À ceux qui sont morts pour le Gabon…
Le «Monument aux Morts» portait à l’origine une inscription : «À ceux qui sont morts pour le Gabon – La Patrie reconnaissante». Les couches de peinture et ravalements successifs, généralement opérés à la faveur de la fête de l’Indépendance qui amenait souvent le chef de l’État au dépôt d’une gerbe de fleurs au mausolée Léon Mba, ont fait disparaître cette inscription sans que personne ne s’en soucie. Laxisme, ignorance et incivisme quand vous nous tenez !

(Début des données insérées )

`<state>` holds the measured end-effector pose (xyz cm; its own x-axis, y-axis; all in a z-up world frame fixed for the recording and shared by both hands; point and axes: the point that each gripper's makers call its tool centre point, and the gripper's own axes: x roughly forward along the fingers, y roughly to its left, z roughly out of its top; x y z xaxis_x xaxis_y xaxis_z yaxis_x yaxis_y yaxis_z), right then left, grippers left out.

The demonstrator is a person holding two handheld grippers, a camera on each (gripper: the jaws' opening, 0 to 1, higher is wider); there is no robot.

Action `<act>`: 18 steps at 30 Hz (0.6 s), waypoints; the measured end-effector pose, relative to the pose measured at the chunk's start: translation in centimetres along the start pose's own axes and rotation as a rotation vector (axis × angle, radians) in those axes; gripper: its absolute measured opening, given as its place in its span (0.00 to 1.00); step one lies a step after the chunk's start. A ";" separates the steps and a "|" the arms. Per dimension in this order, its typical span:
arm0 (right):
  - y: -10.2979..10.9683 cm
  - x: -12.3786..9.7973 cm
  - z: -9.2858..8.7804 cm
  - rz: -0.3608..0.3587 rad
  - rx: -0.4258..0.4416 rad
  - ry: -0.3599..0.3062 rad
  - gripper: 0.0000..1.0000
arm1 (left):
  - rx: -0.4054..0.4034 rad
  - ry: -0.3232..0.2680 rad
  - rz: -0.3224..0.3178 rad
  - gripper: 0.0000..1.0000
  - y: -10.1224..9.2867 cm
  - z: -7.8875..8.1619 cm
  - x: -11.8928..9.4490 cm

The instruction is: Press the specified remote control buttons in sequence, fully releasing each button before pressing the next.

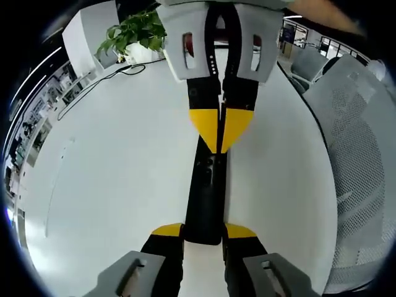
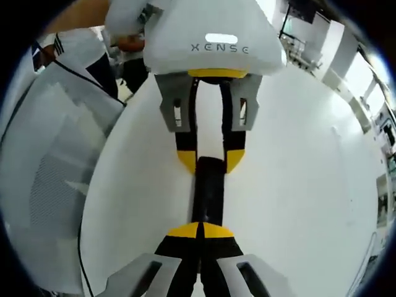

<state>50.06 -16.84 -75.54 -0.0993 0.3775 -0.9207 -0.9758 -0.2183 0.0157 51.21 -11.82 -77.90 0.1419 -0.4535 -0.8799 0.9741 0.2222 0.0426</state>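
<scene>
White round table (image 1: 111, 185): a long black remote control (image 1: 207, 198) lies flat on it, lengthwise between the two grippers. Left gripper (image 1: 204, 232): jaws either side of the remote's near end. Right gripper (image 1: 221, 133): opposite, tips together on the remote's far part. Green potted plant (image 1: 133, 31) and black cable (image 1: 93, 83): far left. Grey mesh chair (image 1: 359, 154): right of the table.

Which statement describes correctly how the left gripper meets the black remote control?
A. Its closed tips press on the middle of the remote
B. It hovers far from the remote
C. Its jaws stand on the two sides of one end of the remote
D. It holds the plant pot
C: in the left gripper view, the left gripper has one yellow tip on each side of the near end of the remote control, while the right gripper meets its face with closed tips.
</scene>
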 end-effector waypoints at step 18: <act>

Réalisé par le père des arts plastiques contemporains gabonais, Basile Allainmat Mahiné, mort en juillet 2011, le «Monument aux Morts» est le fruit d’un concours organisé durant les premières années du Gabon dit souverain. La légende urbaine voudrait que son auteur l’ait réalisé avec la contribution de quelques compatriotes dont les noms sont tombés dans l’oubli. L’œuvre fut moulée en un seul bloc dans un coffrage fabriqué à Port-Gentil avant d’être transportée à Libreville. Selon le sénateur Ernest Walker Onewin, ancien élève de Basile Allainmat et ministre délégué en charge de la Culture durant le premier septennat d’Ali Bongo, le monument devait être parachevé avec les écussons des neuf provinces du Gabon. Mais l’œuvre, futuriste au moment de sa création, ne fut pas financée jusqu’au bout. Elle ne fut donc pas achevée telle qu’elle avait été conçue. Dans un pays où le devoir de mémoire est accessoire, dans un pays où les archives nationales se meurent, il doit être difficile de retrouver les plans, schémas ou dessins de l’œuvre telle qu’imaginée à l’origine.
En ces temps de vaches maigres quant au budget de l’État, y aura-t-il donc une entreprise citoyenne, un mécène, une ONG soucieuse de l’histoire et de l’art ou un généreux donateur pour financer la réhabilitation du «Monument aux Morts» ? Ce n’est pas la mer à boire. Il n’est peut-être question que de béton, mais il s’agit de l’histoire d’un pays dont l’intelligentsia a pourtant abondamment glosé sur l’incendie la cathédrale Notre-Dame-de-Paris. Donnera-t-on aux jeunes générations l’occasion de scander «Nigga for life» (nègre à vie), comme le chantait N.W.A, le groupe de rap américain ?
2 Commentaires
L’architecture, les monuments et l’art sont les premières choses qu’on remarque en arrivant dans une ville. La culture et les arts sont l’âme d’un peuple. Le peuple gabonais a-t-il une âme ? Dire qu’ « Un peuple sans la connaissance de son histoire, de son origine et de sa culture, est comme un arbre sans racine. » – Marcus Garvey. Nos dirigeants s’en foutent éperdument.
Bjr. A présent que la critique a été apportée « ils » vont le faire.